„Der königliche
Landgerichtsrat Alois Eschenberger war ein guter Jurist und auch sonst von
mäßigem Verstande.“
(Ludwig Thoma: Der
Vertrag)
Über
die Ereignisse des letzten Wochenendes
in Hamburg ist weiß Gott schon genügend geredet und geschrieben worden –
selbst von Leuten, welche davon etwas verstehen.
Glücklicherweise
kann ich mir daher die Empörung über den dort grassierenden Mob und die Verwüstung ganzer Stadtviertel schenken –
ebenso wie über die Arroganz und
Abgehobenheit, eine internationale Konferenz mit zirka 10000 Teilnehmern nur
wenige Steinwürfe (!) von einem Zentrum linksextremen Gedankenguts zu
veranstalten, wo sich der Senat der Freien und Hansestadt schon seit
Jahrzehnten im Ertragen von Gesetzesbrüchen übt.
Weiterhin
fällt es mir als gelerntem Sozi leicht, ein Loblied auf die Versammlungsfreiheit zu singen – diese und
andere Grundrechte sind ja im besten
Staat, den es je auf deutschem Boden gab, zumindest grundsätzlich nicht mehr strittig.
Ob
aufgeplusterte Treffen wie der G
20-Gipfel sinnvoll und zielführend sind, darf gerne bezweifelt werden – und natürlich
sah Hamburg eine Vielzahl sympathischer
und bedenkenswerter Protestaktionen.
Aber
vielleicht ist es mir in meinem Alter gestattet, Jüngere darauf hinzuweisen,
dass es Zeiten gab, in denen sich die Mächtigen nicht zu persönlichen Gesprächen trafen, sondern (wenn überhaupt) ihre
Botschafter mit der Kriegserklärung schickten.
Gar
nichts damit zu tun hat es allerdings, dass es heute für junge Leute unter dreißig insbesondere vier Möglichkeiten gibt, einen erhöhten Testosteronspiegel,
verbunden mit abgrundtiefer Dummheit sowie grenzenloser Egozentrik, auszuleben:
·
Man
kann unter fälschlicher Berufung auf Fußball-Interesse als Hooligan anderen
jungen Männern (bei deren Abwesenheit ersatzweise Polizeibeamten) die Nase
einschlagen.

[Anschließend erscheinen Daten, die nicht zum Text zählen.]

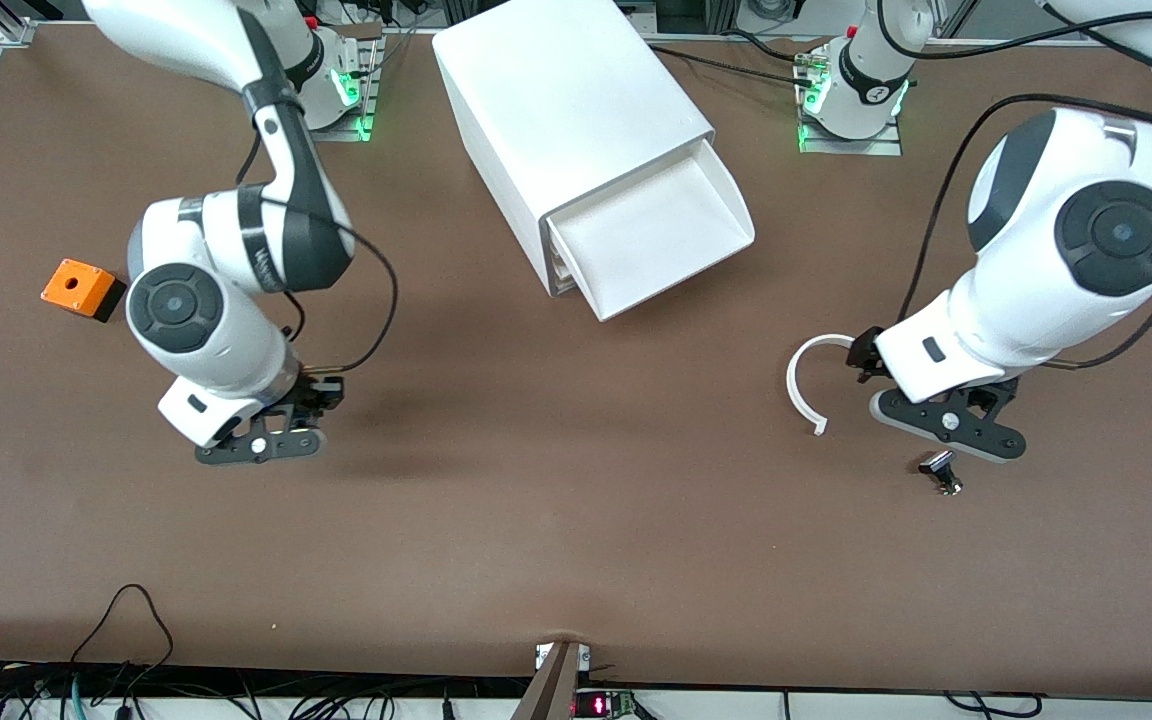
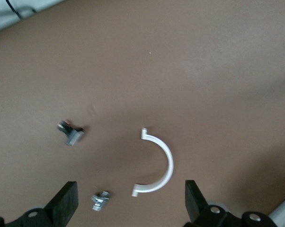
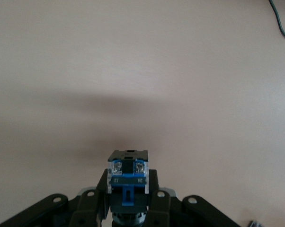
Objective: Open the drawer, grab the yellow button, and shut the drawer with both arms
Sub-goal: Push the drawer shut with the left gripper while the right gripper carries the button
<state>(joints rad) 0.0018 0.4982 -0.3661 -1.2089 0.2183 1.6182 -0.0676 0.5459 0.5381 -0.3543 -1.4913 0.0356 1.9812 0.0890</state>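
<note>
Button (image 3: 128, 182) clamped in right hand (image 3: 128, 201), above table (image 3: 142, 71)

A brown tabletop (image 1: 576, 520) carries everything. Just beside the left hand (image 1: 946, 425), toward the right arm's end, lies a white C-shaped ring (image 1: 804, 385). A small black-capped, silver-stemmed part (image 1: 940, 470) lies close by that hand, nearer the front camera. A white drawer cabinet (image 1: 576, 130), drawer pulled out, stands between the bases. An orange cube (image 1: 81, 287) lies near the right hand (image 1: 266, 440).
</note>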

Die Presse bezeichnet solche Kreaturen gerne als „Fans“.
·
Eine
vorgebliche „nationale Gesinnung“ reicht als Rechtfertigung,
Asylbewerber-Unterkünfte abzufackeln. In den Medien werden solche Dummdödel
korrekt „Neonazis“ genannt.
·
Die
vorgeschobene „motorsportliche Begeisterung“ führt dazu, mit aufgemotzten
Boliden in Innenstädten wettbewerbsmäßig andere Verkehrsteilnehmer totzufahren.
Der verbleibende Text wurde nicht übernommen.